Şansa bakın ki Türk gencinin ev kirasını çalıştığı şirket
karşılamaktadır. Rus kızımız başkalarıyla aynı evi paylaşacağına (buna bazen
alkolik babası ya da gösteriş düşkünü annesi de dahil olabilir), neden
sevgilisinin evine taşınmasın? Zaten birlikteler, bu birlikteliği bir üst
platforma taşımalarının önündeki engel nedir? Hem böylece birbirlerinin hayatını
da kolaylaştırırlar. Rus kızı başını sokacağı ve sevgilisinden başka kimseyle
paylaşmak zorunda olmadığı bir ev bulmuştur. Güzel restoranlarda yemek (bunun
da bir bölümü şirketin organize ettiği yemeklerdir) ve Türkiye seyahatleri de
bonustur! Türk yağızı ise akşam yorgun eve geldiğinde, sıcak yemek, ütülü
gömlekler ve güler yüzle ödüllendirilir! Yalnızlık zor. Win-win!

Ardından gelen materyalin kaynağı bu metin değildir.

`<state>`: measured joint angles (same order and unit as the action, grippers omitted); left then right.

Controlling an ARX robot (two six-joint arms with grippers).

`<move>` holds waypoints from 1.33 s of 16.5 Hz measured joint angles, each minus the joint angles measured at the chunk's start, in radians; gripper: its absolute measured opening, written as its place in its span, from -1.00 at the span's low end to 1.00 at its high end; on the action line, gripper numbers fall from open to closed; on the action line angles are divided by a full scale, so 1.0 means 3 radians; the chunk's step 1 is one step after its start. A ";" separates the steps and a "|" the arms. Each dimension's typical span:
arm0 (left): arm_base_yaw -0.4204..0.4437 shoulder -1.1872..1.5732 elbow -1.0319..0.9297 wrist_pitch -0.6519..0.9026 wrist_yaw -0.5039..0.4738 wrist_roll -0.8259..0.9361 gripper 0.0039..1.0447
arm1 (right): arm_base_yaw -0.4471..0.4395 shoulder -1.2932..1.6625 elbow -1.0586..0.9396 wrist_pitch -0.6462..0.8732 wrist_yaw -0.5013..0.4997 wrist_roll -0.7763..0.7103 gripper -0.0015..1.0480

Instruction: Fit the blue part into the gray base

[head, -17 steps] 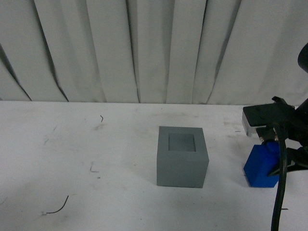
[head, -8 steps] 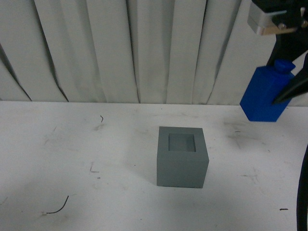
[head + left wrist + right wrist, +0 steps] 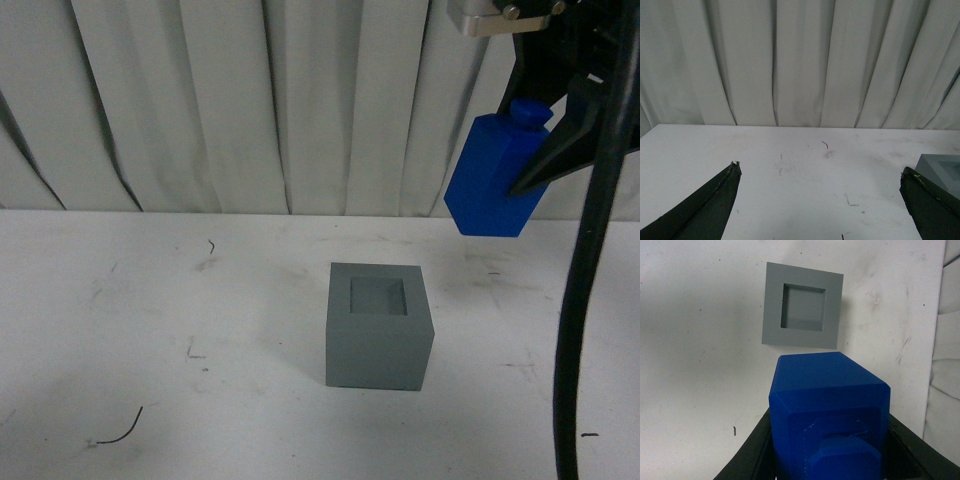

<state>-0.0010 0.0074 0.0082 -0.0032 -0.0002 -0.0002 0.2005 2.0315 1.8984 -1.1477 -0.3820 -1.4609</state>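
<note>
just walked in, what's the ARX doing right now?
The right gripper holds the blue part in the air, knob end up, above and to the right of the gray base. The base sits on the white table with its square recess facing up and empty; the part is not yet over it. The left gripper is open and holds nothing.
</note>
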 joint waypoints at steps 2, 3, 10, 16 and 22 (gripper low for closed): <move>0.0000 0.0000 0.0000 0.0001 0.0000 0.0000 0.88 | 0.0046 0.0113 0.0000 0.0057 -0.0005 0.0090 -0.10; 0.0000 0.0000 0.0000 0.0001 0.0000 0.0000 0.88 | 0.0079 0.0159 0.0000 0.0081 -0.0014 0.0139 -0.10; 0.0000 0.0000 0.0000 0.0001 -0.0001 0.0000 0.88 | 0.0411 0.0530 0.0052 0.0268 -0.0019 0.0598 -0.10; 0.0000 0.0000 0.0000 0.0001 0.0000 0.0000 0.88 | 0.0488 0.0704 0.0146 0.0387 0.0056 0.0727 -0.10; 0.0000 0.0000 0.0000 0.0001 0.0000 0.0000 0.88 | 0.0435 0.0752 0.0151 0.0490 0.0136 0.0760 -0.10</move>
<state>-0.0010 0.0074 0.0082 -0.0029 -0.0002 -0.0002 0.3309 2.2570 1.9438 -1.0008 -0.3412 -1.2327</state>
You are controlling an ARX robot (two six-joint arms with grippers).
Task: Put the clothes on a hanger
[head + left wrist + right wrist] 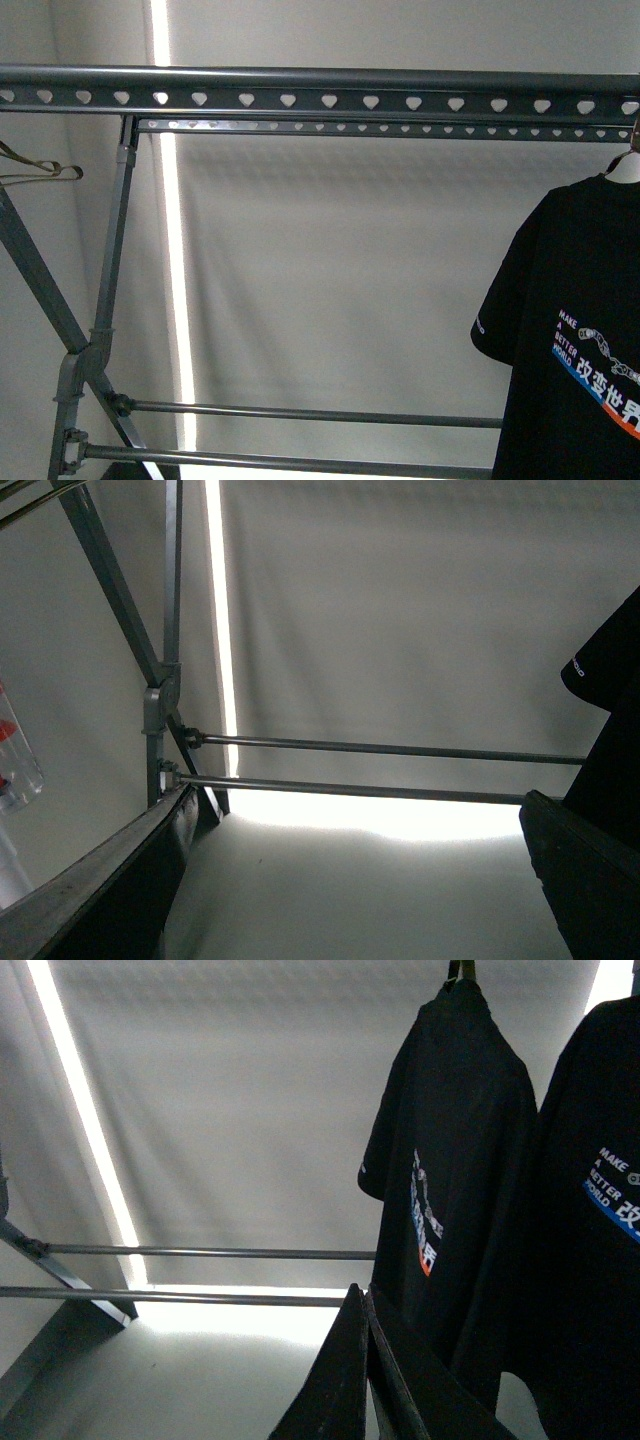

Ne var ki yukarıdaki durum, başta güler yüzlülük, tüm Rus
kadınları için geçerli olmadığı gibi, suratsızlık ve dırdır da tüm Türk kadınları
için geçerli değildir. Zira kadın söz konusu olduğunda bu kavramlar
evrenseldir. Ancak, bir başka milli boyuttan bakıldığında dindir, mahalle baskısıdır,
evlenmeden olmazdır derken Türk kızının, Türkiye’de sevgilisiyle aynı evde
yaşama şansı düşmektedir. Siz şimdi Fatih’de ailesiyle yaşayan bir kadınsınız;
sevgiliniz de Üsküdar’da yaşamakta. Hadi bakalım! Birlikte yaşayamama durumu,
başta kıskançlık olmak üzere beraberinde bazı sorunlar getirebilecektir.
Çoğunlukla bir iki yıl rahat rahat birlikte yaşadıktan sonra Türk gençleriyle
evlenen Rus kızlarının aksine, “Kızım daha ne kadar gezip tozacaksınız, evlenin
bir an önce” diye bastıran Türk ana-babanın kızı, sevgilisiyle her yemeğe
çıktığında biraz daha gerilecek ve bu gerginliği de delikanlımıza (neden hala
evlenmiyoruz diye soramadan) yansıtacak ve anlamsız tartışmalarla güzel
geceleri noktalayacaktır. Bu durumu birden fazla kez yaşayan Türk gencinin
gözünde Türk kızları kaprislidir artık!
Türk kadınına gizliden gizliye düşman bu tutumu, başka
sebepleri de olabilir mi diyerek biraz daha irdelersek…?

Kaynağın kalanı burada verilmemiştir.